Apple employees want to know if they’re being paid equitably, so some of them have been sending surveys to their colleagues to collect compensation information. The surveys are all opt-in, and several hundred people have participated so far.
The surveys stem in part from the fact that, in 2016, Tim Cook told investors that Apple had largely tackled pay inequality at the company. Women at Apple made 99.6 cents for every dollar men made, and underrepresented minorities made 99.7 cents for every dollar white workers made, Apple said. Those numbers probably sounded too good to be true to some people, and questionnaires started popping up in recent months.
At least two surveys were pulled by their authors, The Verge reported, after Apple’s “people team”—what some companies call human resources—claimed various infractions. Apple HR said the first survey’s questions about race, gender, ethnicity, and disability constituted personally identifying information. They nixed the second because it was hosted on the corporate Box account. When reached for comment, an Apple spokesperson would not confirm why the first two surveys were halted.
Now, employees are hosting a new survey using their own TypeForm account, and this one appears to have gained Apple’s tacit blessing. At the very least, it doesn’t seem to have run afoul of any personnel regulations.
The latest version was started by Apple engineer Cher Scarlett. “I was looking at levels.fyi (a website that lets people compare salary data across companies) and noticed a few very low salaries in a certain geographic area that were 10 to 15 percent lower compared to other people on the team,” Scarlett told The Verge. “Every time I looked at gender, they were women. I’m not going to say that’s a definitive issue, but it’s a prompt for anyone to ask if this is a widespread problem. We should be able to easily find out whether or not that’s the case so we can know whether people are truly being paid fairly.”
Voluntary surveys like the kind Apple employees have posted may be protected as a form of union organizing precisely because they include questions about race, gender, ethnicity, and disability. “Apple cannot bar its employees from discussing pay equity as it relates to protected classes,” Vincent P. White, a labor lawyer with White, Hilferty, & Albanese, told The Verge.

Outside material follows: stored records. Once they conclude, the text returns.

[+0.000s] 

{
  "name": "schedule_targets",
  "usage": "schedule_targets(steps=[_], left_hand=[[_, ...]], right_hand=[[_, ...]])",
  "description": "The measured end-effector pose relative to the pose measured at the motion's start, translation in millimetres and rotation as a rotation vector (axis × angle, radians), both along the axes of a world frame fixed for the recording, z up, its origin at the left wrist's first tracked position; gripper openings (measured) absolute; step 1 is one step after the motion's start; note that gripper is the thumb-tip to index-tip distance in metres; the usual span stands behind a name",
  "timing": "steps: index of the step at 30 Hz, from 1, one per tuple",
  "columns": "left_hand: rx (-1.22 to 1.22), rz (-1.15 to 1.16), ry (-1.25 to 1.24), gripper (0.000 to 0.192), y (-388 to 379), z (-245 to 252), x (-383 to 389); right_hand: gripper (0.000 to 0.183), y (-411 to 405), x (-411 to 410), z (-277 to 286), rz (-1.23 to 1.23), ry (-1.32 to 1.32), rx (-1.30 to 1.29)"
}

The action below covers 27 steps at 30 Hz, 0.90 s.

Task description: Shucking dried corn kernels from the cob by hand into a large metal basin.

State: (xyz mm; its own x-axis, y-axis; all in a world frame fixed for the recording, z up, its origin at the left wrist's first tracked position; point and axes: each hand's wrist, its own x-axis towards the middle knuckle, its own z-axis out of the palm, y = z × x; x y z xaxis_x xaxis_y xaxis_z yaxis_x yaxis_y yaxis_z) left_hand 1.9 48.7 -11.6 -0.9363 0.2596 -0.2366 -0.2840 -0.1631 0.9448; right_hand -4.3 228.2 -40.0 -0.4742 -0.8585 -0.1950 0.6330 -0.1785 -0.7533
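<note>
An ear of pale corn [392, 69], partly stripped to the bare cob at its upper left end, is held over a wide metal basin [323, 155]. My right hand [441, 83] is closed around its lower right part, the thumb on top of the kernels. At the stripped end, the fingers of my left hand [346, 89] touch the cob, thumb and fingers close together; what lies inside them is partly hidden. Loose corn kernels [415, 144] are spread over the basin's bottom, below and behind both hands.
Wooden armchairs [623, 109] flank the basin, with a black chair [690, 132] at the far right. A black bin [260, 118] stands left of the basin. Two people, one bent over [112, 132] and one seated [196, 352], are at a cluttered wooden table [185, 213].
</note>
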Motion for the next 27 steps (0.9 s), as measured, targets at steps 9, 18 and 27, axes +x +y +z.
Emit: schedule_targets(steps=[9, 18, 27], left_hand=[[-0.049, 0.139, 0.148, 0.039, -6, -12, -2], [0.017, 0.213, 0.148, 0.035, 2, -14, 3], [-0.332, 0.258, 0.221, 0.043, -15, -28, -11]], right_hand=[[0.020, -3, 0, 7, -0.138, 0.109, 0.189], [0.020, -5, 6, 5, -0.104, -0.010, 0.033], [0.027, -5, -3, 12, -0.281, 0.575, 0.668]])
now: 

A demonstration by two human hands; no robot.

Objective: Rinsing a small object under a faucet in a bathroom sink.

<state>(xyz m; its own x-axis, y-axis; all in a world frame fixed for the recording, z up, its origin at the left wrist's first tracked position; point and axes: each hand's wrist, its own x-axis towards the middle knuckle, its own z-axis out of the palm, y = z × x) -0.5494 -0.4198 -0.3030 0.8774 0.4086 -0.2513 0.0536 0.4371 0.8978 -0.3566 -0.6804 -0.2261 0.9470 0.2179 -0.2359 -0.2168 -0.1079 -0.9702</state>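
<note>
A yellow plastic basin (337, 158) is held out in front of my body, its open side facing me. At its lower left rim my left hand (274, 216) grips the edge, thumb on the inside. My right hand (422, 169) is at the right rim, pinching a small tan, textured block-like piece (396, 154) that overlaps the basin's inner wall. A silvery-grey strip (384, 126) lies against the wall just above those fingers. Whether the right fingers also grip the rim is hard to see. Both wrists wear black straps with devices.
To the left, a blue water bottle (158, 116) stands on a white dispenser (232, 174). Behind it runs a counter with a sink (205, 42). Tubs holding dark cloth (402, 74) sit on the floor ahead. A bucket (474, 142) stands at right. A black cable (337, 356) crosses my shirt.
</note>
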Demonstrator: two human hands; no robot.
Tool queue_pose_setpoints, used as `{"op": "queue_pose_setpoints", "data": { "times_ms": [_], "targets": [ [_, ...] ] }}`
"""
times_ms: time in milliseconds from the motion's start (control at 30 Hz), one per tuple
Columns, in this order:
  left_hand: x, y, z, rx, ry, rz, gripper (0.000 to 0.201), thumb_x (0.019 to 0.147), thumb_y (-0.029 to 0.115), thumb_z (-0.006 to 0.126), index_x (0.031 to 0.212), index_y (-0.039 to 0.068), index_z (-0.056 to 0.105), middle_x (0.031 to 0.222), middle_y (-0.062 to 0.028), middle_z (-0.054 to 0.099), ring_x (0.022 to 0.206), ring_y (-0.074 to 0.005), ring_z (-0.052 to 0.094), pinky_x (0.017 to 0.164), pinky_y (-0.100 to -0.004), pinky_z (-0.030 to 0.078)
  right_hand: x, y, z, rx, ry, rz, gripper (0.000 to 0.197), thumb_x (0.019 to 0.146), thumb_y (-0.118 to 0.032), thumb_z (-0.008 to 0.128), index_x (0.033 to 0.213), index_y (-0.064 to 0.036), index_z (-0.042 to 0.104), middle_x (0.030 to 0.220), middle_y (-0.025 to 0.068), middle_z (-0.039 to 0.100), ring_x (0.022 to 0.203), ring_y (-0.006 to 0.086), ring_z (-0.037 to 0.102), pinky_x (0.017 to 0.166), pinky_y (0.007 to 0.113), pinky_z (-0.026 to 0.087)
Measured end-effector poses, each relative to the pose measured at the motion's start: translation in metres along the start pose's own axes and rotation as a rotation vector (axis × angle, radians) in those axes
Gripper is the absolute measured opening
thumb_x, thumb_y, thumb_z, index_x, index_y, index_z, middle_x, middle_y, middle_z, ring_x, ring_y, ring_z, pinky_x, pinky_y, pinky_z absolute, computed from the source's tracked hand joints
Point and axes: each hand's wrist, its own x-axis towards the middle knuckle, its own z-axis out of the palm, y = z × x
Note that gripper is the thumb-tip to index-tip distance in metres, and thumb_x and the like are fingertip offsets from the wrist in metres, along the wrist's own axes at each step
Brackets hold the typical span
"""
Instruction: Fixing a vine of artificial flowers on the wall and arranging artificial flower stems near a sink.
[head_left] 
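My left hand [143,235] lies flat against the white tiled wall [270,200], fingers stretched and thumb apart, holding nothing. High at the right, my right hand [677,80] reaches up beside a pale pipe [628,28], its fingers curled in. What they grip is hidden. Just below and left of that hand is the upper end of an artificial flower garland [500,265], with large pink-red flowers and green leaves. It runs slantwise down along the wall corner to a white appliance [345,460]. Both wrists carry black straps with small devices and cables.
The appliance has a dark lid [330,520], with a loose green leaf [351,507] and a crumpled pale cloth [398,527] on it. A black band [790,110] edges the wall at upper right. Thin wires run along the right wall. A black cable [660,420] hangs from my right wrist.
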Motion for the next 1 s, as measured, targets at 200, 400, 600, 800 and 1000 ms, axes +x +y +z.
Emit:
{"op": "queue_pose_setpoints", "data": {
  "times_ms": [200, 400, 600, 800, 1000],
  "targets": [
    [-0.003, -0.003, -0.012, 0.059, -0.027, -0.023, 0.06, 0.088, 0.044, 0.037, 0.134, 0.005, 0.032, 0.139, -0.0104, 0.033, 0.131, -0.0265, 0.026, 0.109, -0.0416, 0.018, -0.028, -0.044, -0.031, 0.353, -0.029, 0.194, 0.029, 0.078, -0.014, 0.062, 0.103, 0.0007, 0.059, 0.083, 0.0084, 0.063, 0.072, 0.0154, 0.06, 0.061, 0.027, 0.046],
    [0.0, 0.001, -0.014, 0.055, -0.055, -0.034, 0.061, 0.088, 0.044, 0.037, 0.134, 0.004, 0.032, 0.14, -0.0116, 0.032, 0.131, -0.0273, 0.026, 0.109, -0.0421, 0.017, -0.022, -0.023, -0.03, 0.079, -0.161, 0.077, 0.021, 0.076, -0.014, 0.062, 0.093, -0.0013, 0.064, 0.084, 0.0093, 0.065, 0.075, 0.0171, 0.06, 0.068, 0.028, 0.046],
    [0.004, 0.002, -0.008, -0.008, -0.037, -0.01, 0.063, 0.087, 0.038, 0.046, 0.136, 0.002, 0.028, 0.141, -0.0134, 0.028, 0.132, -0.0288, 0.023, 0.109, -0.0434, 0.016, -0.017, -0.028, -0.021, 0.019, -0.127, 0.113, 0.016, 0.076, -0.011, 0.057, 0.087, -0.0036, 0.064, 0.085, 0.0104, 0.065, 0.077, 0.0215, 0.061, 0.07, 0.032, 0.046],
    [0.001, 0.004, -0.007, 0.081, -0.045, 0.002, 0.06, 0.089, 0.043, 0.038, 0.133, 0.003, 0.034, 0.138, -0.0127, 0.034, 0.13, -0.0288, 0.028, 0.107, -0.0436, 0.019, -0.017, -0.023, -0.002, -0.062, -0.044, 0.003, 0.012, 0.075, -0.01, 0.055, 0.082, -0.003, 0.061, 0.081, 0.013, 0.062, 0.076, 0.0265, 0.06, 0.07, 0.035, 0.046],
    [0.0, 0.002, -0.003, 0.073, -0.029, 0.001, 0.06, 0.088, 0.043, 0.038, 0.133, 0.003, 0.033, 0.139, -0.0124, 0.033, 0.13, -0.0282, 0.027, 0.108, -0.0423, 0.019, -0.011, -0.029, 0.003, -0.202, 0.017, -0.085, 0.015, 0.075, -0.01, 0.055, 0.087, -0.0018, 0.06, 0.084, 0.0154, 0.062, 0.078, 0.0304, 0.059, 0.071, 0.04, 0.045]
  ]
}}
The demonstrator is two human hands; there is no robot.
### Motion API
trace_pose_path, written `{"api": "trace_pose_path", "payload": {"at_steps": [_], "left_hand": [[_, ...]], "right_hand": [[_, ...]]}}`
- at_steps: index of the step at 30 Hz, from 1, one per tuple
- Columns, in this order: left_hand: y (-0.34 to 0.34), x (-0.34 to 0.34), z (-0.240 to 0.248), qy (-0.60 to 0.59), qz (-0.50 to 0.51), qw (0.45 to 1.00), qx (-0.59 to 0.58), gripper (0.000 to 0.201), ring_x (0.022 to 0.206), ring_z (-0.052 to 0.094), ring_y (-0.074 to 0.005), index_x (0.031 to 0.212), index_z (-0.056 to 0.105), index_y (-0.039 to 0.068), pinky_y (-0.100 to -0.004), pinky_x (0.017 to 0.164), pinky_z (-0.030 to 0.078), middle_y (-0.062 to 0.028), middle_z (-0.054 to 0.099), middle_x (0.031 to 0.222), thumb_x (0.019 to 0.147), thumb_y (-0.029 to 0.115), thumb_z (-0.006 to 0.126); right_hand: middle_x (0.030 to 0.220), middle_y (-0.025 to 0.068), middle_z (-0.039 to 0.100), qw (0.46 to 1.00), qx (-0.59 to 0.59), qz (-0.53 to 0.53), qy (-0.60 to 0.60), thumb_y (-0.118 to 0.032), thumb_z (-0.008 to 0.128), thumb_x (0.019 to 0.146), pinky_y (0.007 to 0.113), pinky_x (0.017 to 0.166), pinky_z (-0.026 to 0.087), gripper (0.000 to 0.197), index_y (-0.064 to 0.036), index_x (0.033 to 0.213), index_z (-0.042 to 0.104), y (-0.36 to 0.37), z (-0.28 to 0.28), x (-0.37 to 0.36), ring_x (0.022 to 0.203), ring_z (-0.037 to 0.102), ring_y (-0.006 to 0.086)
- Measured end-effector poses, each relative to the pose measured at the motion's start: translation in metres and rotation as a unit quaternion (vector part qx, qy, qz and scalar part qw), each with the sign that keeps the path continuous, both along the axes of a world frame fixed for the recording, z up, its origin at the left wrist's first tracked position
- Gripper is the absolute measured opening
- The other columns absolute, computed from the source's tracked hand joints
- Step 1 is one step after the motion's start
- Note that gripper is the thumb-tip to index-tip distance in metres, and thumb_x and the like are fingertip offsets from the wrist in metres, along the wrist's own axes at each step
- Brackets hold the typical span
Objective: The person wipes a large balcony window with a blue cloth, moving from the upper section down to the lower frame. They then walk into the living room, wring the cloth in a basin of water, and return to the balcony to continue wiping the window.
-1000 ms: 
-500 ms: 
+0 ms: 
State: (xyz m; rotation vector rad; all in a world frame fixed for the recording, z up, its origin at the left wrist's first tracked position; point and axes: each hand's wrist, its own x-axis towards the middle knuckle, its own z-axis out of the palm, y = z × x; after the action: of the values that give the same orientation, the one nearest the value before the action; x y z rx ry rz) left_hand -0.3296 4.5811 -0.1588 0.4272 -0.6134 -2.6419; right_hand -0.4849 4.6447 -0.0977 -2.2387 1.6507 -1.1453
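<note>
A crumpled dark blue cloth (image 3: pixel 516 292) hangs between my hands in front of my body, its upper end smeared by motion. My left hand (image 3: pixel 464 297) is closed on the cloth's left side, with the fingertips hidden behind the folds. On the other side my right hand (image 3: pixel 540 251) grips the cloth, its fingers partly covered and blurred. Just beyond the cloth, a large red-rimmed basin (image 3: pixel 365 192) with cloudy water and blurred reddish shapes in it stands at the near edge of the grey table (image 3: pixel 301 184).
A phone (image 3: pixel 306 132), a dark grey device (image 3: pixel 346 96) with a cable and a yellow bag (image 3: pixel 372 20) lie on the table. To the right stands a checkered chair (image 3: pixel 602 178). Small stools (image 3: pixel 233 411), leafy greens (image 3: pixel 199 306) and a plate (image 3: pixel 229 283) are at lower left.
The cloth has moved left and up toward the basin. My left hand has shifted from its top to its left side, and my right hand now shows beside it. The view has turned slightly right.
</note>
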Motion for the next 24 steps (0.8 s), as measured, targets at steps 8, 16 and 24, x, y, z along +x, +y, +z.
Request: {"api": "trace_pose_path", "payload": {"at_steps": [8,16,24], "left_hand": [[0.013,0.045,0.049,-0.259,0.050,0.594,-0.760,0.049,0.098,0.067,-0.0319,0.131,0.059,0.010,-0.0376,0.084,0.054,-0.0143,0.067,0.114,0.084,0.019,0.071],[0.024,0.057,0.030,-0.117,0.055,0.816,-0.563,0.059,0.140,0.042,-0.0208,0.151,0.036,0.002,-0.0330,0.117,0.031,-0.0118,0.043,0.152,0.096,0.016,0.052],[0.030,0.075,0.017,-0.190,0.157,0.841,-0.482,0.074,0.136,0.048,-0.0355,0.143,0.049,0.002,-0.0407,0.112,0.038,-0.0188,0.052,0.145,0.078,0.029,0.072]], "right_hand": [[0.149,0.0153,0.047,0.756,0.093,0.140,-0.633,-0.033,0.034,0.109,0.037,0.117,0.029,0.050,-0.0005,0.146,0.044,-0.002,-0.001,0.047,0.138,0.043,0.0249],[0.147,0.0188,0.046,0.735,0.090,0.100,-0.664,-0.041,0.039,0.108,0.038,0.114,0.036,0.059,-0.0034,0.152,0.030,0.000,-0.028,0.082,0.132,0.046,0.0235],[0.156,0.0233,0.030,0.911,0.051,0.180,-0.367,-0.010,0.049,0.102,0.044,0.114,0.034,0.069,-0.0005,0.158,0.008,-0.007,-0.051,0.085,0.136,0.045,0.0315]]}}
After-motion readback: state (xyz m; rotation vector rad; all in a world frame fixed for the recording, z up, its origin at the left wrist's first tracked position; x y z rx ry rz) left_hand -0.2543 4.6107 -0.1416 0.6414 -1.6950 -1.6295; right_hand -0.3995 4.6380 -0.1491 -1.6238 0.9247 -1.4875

When asked for comment, the Apple spokesperson pointed to the company’s business conduct policy, which supports employees’ right to discuss pay and other work-related issues. It reads: “[N]othing in this Policy should be interpreted as being restrictive of your right to speak freely about your wages, hours, or working conditions.” The spokesperson also pointed to the inclusion and diversity page on its website, which says, “Apple has a firm and long‑standing commitment to pay equity. Globally, employees of all genders earn the same when engaging in similar work with comparable experience and performance. In the United States, the same is true for employees of all races and ethnicities.” It’s unclear if Apple shares any additional information with employees regarding pay equity.
Apple has made privacy one of the company’s hallmarks, and internal surveys run by employees themselves are unlikely to pose privacy issues. While the surveys may include questions about personally identifying information, they’re entirely voluntary and give employees access to much the same information—albeit anonymized—that their employers already have on file.